[Stored data]

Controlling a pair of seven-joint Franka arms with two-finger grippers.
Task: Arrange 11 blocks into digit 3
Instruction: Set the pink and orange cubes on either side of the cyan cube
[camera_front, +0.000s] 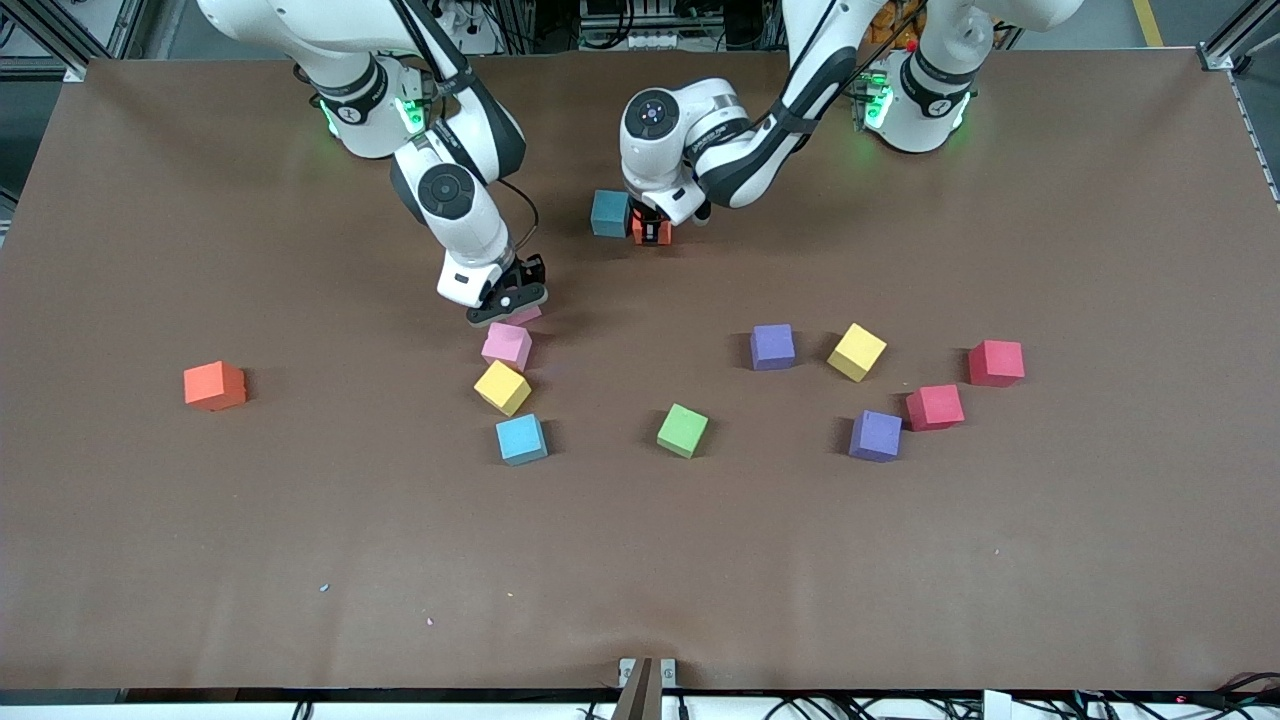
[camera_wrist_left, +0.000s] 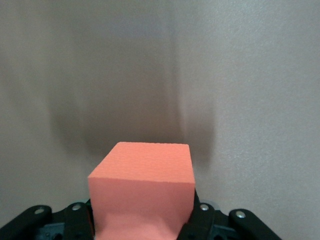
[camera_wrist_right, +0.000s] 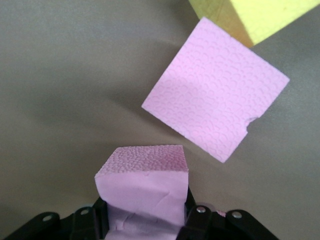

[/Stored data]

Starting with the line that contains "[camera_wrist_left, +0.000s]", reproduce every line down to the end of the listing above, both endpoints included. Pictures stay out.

[camera_wrist_left, +0.000s] 
[camera_wrist_right, +0.000s] 

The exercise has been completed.